Simply put: These Republican provisions will undermine US national and economic security.

Constraints on New START implementation will infringe on the Pentagon’s ability to implement the treaty in the most cost-effective manner, perhaps even leading the United States to miss the treaty’s 2018 implementation deadline, which could cause Russia to rethink its own commitment to the treaty. Limitations requiring the United States to maintain no fewer than the New START level of 1,550 deployed warheads in perpetuity is equally counterproductive; a credible deterrent can be maintained with a much smaller arsenal.

Moreover, holding New START implementation and further reductions hostage to increased spending for nuclear weapons programs ignores the current economic reality. The 1251 report was crafted before Congress approved the bipartisan Budget Control Act, which requires reductions in the projected growth of defense spending. Even with these budget limitations, the 2013 budget request for NNSA weapons activities is an increase of $363 million, or 5 percent, above last year’s level.
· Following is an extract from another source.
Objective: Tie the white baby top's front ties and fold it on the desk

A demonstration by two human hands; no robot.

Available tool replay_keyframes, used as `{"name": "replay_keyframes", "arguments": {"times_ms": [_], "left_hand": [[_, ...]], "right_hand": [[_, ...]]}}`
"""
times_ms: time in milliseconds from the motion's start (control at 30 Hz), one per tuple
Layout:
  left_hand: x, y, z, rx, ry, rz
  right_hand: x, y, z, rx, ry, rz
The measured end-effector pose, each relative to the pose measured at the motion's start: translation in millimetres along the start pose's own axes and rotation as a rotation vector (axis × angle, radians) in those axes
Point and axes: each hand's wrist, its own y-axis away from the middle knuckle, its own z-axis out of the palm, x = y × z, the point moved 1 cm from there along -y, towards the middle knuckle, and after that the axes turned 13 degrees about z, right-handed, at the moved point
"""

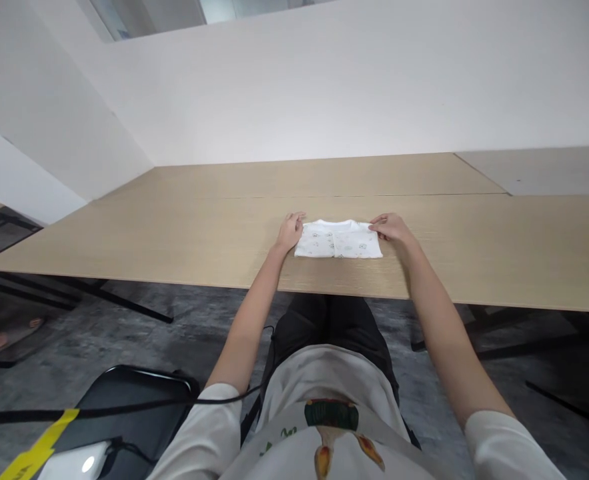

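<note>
One long wooden desk (174, 233), wall behind, carrying a single item near its front edge. One small white printed garment (338, 239), folded into a flat rectangle, squared to that edge. Left hand (290, 231) rests at its left side, right hand (391, 227) at its far right corner; fingers of both lie loosely extended, touching cloth, apparently steadying the fold, not gripping. Containers: none visible.
</note>
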Motion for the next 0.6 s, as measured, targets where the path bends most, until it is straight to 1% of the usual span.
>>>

The Obama administration pledged to sustain the capabilities necessary to maintain the health of the nuclear stockpile and it is vigorously doing so. In fact, the cuts to weapons activities that the Republicans are now decrying not only began before the Budget Control Act was even negotiated; they were spearheaded by the Republican-led House.

House Armed Services Committee Republicans ignored the Budget Control Act constraints when increasing nuclear weapons spending, even though the Pentagon and the NNSA argue that this spending is unaffordable, would require cuts to other more relevant defense programs, and is not even necessary since alternatives are available. Current Republican efforts to rein in the Obama administration’s nuclear arms reduction agenda are eerily consistent with previous efforts to do so. Then and now, partisan obstructionism threatens to prevent the common sense steps necessary to putting America’s nuclear posture on a post-Cold War, post-9/11 footing.